Translating Asher Penn

 

“The show is photographic,” says New York-based artist Asher Penn, referring, improbably, to his current show of “Hebrew Paintings.” They’re not photos, however; they’re 100 small white canvases with fragments of black Herbaic text placed in the center, printed off a computer and fixed to the surface with brushstrokes of acrylic medium. The text originated as a poetic list of names, titles and phrases, all of which have a strong cultural and personal meaning for Penn. He collected disparate, often absurd phrases, such as “I am a dog”, “Arrested Development,” and “Institutional Critique.” Penn says he learned to read Hebrew phonetically in his youth, but he’s still unable to write it himself: to create the “Hebrew Paintings” text, he logged on to the Google Translate application.

“I’m interested in the pull between the automatic processes of photography, and the human aspects that go into taking a picture. I like to capture objects in an indexical fashion, but without depicting them as removed from their environment,” explains the artist, about his tendency to photograph everyday objects and subject matter. “In this body of work, I established these phrases as objects, by sorting and producing them via an automatic process. The difference between the words before and after it is translated reminds me of the shift that occurs with an subject before and after it is photographed.”

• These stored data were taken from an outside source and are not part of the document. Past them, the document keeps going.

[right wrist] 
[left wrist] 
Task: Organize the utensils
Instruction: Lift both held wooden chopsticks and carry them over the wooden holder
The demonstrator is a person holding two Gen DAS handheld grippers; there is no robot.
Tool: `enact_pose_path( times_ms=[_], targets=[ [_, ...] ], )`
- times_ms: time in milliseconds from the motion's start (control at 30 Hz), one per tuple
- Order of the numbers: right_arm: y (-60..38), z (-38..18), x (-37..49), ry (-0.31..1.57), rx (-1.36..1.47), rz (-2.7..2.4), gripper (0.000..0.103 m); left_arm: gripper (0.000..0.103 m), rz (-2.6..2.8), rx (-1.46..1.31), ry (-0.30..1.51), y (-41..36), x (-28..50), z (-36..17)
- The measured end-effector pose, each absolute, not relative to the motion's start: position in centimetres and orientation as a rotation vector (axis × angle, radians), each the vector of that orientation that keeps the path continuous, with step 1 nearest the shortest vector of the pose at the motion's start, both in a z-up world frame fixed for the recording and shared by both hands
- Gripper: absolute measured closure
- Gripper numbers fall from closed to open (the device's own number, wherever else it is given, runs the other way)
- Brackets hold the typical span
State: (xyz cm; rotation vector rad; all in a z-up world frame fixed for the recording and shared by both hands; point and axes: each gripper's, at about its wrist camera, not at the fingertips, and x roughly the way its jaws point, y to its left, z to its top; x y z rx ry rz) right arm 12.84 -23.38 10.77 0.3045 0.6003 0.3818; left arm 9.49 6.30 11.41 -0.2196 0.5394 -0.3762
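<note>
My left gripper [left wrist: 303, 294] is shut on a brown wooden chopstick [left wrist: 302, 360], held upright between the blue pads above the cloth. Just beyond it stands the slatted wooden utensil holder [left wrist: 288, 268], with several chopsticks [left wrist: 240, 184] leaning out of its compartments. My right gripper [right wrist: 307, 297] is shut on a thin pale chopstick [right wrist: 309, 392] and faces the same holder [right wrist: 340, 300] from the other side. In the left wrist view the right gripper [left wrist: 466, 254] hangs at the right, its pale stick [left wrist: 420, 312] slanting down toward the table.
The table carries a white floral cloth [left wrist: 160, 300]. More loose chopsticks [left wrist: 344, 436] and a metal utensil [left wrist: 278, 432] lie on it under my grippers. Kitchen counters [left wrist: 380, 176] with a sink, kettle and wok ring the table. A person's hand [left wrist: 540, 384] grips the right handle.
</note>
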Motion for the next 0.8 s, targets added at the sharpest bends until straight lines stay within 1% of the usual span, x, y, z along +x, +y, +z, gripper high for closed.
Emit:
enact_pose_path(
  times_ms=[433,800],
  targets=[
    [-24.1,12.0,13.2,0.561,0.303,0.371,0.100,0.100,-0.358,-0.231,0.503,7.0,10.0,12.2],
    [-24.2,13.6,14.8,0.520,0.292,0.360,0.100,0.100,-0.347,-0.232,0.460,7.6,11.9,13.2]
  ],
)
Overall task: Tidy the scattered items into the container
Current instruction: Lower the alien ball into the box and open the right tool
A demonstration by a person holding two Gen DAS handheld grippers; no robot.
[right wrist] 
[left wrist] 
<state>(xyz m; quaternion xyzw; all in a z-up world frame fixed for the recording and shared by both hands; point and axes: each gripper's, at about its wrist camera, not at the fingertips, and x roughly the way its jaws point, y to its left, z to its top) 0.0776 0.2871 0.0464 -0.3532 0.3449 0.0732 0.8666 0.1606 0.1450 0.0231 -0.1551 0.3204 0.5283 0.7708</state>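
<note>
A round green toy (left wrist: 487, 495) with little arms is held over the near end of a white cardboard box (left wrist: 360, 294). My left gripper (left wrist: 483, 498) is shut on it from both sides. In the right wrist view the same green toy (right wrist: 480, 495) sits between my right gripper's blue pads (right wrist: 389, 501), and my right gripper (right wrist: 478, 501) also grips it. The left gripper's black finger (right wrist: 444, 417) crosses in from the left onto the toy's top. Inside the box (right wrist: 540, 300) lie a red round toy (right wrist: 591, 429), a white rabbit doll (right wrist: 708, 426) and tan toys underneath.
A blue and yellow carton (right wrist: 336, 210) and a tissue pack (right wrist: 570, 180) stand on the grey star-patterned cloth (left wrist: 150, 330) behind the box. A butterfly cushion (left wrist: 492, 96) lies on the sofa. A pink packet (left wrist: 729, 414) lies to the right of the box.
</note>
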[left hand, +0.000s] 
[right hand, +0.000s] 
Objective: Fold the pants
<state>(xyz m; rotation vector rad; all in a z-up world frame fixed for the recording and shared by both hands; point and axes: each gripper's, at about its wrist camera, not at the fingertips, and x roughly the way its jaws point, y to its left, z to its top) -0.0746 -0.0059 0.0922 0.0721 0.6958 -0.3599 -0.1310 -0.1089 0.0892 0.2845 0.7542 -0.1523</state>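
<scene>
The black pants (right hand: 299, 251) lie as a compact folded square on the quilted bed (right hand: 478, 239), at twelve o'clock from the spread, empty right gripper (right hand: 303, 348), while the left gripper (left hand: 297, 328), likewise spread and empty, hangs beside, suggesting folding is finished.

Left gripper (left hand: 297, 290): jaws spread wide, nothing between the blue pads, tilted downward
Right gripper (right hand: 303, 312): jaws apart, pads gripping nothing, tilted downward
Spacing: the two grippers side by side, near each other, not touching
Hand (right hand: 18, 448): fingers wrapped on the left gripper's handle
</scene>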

“They are Epson Inkjet prints adhered to the canvas with matte medium,  so they sit incorrectly on the canvas. This created these nice moments… each time I would make one, it would be different and there was this possibility for variation,” Penn explains. “With photography, it feels like you’re working in the opposite direction to painting: the infinite variations are already out there. Your job is to frame them.”

This process becomes a simple experiment that gives Penn some aesthetic distance from the work and the ability to see what sort of cultural connotations are skewed through the translation process. Andrew Roth’s small gallery is also serves as home for his publishing house and often shows artist and photographers who work in the book format. For Penn, who is a prolific book artist, adapting gallery work to the page is a natural process. The repetition of imagery and scale in the show functions the same way in the small book that he self-published for the show.

To a viewer unfamiliar with Hebrew, the characters are entirely abstract, without any visual cues. A small translation card available at the gallery desk lists the words pictured in the exhibition space, but without any indication of which is which. Penn describes, “you are seeing something and not knowing what it means. There is something very peaceful about that.”

ASHER PENN: HEBREW PAINTINGS IS ON VIEW AT ANDREW ROTH GALLERY THROUGH DECEMBER 17, 2010.